Ellen Walkley, half of the in-house dramaturgy team for Third Rail Repertory Theatre and CoHo’s upcoming production of Radiant Vermin, attended the private facilitated feedback sessions for all four CoHo Lab projects prior to their public showing on August 19. Here are some of her thoughts on recurring themes, theatrical form, and source materials.
“Don’t do the [original] play” became the guiding principle of the 2018 CoHo Lab, which featured four works that react to, incorporate, or pluck from classic stories dating from ancient Sumeria to the McCarthy era. The texts are used to explain and support protagonists—victims, outlaws, monsters and witches—who are all out of sync with their worlds. Without “doing the play,” the Lab artists are experimenting with ways to use old stories to make sense of the contemporary world.
Samantha Shay calls Source Material Collective‘s piece, House of the Living, a “response to, not an illustration of,” Hedda Gabler. In House of the Living, a series of dances reflects the famously multi-faceted nature of Hedda, who by turns is a victim, villain and feminist hero. Shay experiments with the expansion and contraction of presence, as well as the duration and iterations of movement as the means of conveying Hedda’s experience without relying on a linear narrative. She universalizes Hedda’s experience with images that suggest other icons of womanhood, such as Maria Callas and Kali, Goddess of Rage, which flit through the dance without demanding that the audience identify them.

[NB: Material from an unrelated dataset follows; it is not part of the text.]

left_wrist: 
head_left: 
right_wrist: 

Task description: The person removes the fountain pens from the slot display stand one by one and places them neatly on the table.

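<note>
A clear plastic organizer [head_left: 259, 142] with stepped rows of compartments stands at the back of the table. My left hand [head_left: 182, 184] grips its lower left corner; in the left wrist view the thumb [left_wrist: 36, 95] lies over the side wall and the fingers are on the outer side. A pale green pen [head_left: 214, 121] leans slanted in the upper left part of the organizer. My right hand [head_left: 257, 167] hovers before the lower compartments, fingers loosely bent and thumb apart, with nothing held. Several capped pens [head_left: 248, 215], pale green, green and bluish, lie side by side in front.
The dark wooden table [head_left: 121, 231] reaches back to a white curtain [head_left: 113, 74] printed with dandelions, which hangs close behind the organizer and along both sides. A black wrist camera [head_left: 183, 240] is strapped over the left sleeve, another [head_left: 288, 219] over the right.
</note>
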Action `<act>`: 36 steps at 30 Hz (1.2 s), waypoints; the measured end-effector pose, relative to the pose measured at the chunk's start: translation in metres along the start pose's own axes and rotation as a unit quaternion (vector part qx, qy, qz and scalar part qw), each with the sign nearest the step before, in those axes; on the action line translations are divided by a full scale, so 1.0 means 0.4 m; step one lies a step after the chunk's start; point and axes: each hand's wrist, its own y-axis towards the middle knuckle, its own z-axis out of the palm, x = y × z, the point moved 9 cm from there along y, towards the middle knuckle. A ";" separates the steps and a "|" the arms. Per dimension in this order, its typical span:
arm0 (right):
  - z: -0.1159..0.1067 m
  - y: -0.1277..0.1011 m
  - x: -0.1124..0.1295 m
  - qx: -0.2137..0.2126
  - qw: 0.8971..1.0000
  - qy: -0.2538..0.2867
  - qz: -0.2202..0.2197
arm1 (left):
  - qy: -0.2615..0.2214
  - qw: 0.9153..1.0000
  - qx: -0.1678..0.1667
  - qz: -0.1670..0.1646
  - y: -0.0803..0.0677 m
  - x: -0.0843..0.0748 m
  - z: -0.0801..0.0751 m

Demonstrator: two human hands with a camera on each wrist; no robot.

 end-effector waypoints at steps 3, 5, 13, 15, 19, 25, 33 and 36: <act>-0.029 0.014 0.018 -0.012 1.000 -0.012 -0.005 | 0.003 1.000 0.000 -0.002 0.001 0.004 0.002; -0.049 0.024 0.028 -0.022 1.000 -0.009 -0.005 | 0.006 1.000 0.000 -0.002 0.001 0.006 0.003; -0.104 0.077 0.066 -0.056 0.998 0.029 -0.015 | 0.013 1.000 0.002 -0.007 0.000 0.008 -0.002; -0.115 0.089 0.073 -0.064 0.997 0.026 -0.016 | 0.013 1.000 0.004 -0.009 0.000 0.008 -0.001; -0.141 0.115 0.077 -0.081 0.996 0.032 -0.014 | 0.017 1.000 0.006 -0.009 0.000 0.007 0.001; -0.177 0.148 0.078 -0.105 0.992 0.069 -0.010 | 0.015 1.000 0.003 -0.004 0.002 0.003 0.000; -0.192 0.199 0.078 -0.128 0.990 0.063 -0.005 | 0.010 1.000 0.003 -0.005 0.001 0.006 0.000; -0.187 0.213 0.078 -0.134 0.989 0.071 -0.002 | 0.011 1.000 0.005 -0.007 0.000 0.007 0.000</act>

Witch Hunt, by Philip Cuomo with the CoHo Clown CoHort, uses clowning to express themes found in The Crucible and to connect some of those concepts to our current socio-political environment. Among other questions, the work explores past and present meanings of “witch hunt” and its features and consequences. The performers devise “moments” to realize ideas such as repression, lust, hysteria, punishment and deviance. They then layer and sequence the moments to create a structure, one that does not mimic The Crucible but reflects its concerns.
For her source material, Eve Johnstone uses John Gardner’s retelling of the Beowulf story from the monster’s point of view. In Fire and Meat, Johnstone has the challenge of conveying in movement and images the primeval world that Grendel and Grendel’s mother inhabit, where notions of gender, society and the body do not exist. This leads to questions about everything from props—what detritus from the human world litters a landscape without humans (pictured, left)—to language—how do creatures outside the human world communicate with one another? Ultimately, the audience will be asked to consider the differences between monsters and humans.
Anna Nicholas’ protagonist, Bess, in Girl v Troll works on Wikipedia to restore and reframe the histories of women who have been unrecognized or misrepresented. As a result, Bess is the victim of vicious trolling from misogynist men. To help her enact her revenge, she is helped by no other than Ishtar, Queen of Heaven, who is spurred by her burden of 6000 years of history and her resentment at having her story rewritten. Nicholas is experimenting with ways of conveying Ishtar’s power and knowledge in the contemporary world—does she have a smart phone? Can she correct her own story? Can a modern woman tap into that ancient power?